- [REQUIRED WORK]:
Word for word, please restate the line that contains "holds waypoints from" and all lines after it through the end of the material, minus the pictures.

- [SUPPLIED DATA]:
--------------------
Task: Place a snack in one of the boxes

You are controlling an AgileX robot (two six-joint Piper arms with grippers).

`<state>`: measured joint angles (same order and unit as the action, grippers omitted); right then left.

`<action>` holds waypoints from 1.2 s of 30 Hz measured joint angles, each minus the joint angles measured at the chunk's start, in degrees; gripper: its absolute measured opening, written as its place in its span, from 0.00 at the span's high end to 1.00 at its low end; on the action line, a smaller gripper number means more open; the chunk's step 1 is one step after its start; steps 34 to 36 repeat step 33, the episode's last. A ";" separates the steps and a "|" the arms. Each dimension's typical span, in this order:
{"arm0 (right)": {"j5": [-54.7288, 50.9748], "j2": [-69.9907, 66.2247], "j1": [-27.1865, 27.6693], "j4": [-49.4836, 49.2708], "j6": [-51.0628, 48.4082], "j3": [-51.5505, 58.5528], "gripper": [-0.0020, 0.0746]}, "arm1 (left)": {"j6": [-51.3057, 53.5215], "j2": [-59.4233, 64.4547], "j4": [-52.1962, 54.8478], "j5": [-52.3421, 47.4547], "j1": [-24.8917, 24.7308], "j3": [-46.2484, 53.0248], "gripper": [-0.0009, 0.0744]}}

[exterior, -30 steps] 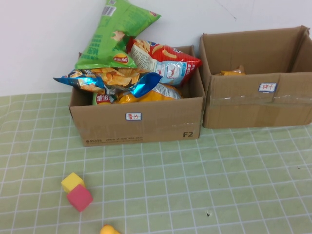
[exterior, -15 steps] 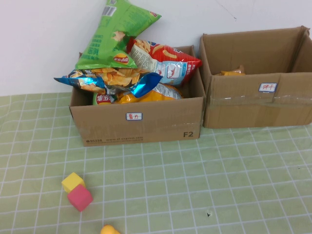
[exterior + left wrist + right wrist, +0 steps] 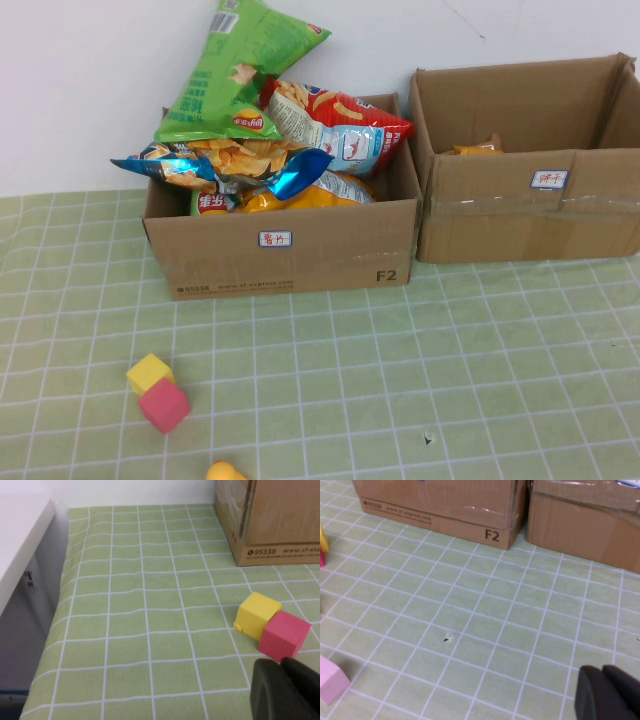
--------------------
- [FINISHED EXERCISE]:
`<action>` holds waypoints from 1.2 s of 30 Hz measured joint angles, each minus the joint angles measured at the chunk's start, in degrees; gripper: its absolute measured opening, written as its place in its span, from 0.00 at the span's high end to 1.00 at its low end; on the action line, a smaller gripper number means more open; the chunk's step 1 is one step after its start; steps 34 to 36 repeat step 33, the episode's last. A ";" separates the steps and a "|" the arms. Each dimension's typical span, in this order:
{"arm0 (right)": {"j5": [-54.7288, 50.9748], "j2": [-69.9907, 66.2247], "j1": [-27.1865, 27.6693], "j4": [-49.4836, 49.2708], "j6": [-51.0628, 48.4082], "j3": [-51.5505, 58.5528], "gripper": [-0.0020, 0.0746]}, "arm1 (left)": {"j6": [-51.3057, 53.5215], "j2": [-59.4233, 64.4547], "j4": [-52.1962, 54.8478], "j5": [-52.3421, 47.4547], "j1": [-24.8917, 24.7308], "j3": [-46.2484, 53.0248], "gripper": [-0.0009, 0.0744]}}

[exterior, -30 steps] 
[exterior, -15 steps] 
[exterior + left wrist + right wrist, +0 steps] 

This exercise is done.